Assignment: Each line below from the one containing "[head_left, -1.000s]" through the one containing "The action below" is to be given again exactly, and no line outside that span.
####
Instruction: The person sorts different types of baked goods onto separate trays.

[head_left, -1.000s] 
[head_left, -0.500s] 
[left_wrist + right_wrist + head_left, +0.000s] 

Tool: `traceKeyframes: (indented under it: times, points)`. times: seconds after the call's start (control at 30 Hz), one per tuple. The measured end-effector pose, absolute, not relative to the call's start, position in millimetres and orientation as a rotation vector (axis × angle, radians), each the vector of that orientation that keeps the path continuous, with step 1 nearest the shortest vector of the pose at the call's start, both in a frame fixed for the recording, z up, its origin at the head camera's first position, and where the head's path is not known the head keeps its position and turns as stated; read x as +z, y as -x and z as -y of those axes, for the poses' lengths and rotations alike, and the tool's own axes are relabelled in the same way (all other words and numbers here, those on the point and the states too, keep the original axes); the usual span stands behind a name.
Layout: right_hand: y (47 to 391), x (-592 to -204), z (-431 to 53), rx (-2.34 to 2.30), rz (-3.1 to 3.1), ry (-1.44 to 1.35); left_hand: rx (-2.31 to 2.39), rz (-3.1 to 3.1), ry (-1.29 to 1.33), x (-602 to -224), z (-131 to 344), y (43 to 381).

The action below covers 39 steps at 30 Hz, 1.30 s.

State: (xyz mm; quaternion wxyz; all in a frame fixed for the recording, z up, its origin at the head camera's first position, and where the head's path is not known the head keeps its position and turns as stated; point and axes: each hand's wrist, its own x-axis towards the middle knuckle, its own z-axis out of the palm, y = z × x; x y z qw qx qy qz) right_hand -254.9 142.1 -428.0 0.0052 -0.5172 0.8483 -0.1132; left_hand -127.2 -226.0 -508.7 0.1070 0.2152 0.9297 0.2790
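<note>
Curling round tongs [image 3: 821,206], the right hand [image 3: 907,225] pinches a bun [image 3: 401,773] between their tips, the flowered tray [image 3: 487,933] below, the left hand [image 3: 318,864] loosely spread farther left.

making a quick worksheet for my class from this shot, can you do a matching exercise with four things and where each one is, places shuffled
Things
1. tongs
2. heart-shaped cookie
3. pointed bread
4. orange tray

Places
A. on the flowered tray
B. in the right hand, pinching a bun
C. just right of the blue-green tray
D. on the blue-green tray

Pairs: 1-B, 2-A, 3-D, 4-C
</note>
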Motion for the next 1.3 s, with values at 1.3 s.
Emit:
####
Answer box:
[head_left, -1.000s] 
[head_left, -0.500s] 
[left_wrist + right_wrist + head_left, +0.000s] 

Tool: `traceKeyframes: (indented under it: times, points)`. times: seconds after the call's start (control at 30 Hz), one per tuple. The measured end-effector pose, absolute, not relative to the call's start, position in millimetres and orientation as a rotation vector (axis × angle, radians), each the vector of that orientation that keeps the path continuous, with step 1 nearest the shortest vector of the pose at the call's start, both in a frame fixed for the recording, z up, its origin at the head camera's first position, and where the head's path is not known the head keeps its position and turns as stated; read x as +z, y as -x and z as -y of those axes, for the poses' lengths and rotations alike, and the tool's own axes are relabelled in the same way (all other words and numbers here, those on the point and the states too, keep the original axes); the usual span stands behind a name.
Layout: right_hand: y (47 to 391), x (-592 to -204), z (-431 to 53), rx (-2.34 to 2.30), rz (-3.1 to 3.1), ry (-1.44 to 1.35); left_hand: rx (-2.31 to 2.39), rz (-3.1 to 3.1), ry (-1.29 to 1.33), x (-602 to -224), z (-131 to 344), y (43 to 381).

The action below covers 39 steps at 30 Hz, 1.30 s.

That completes the answer.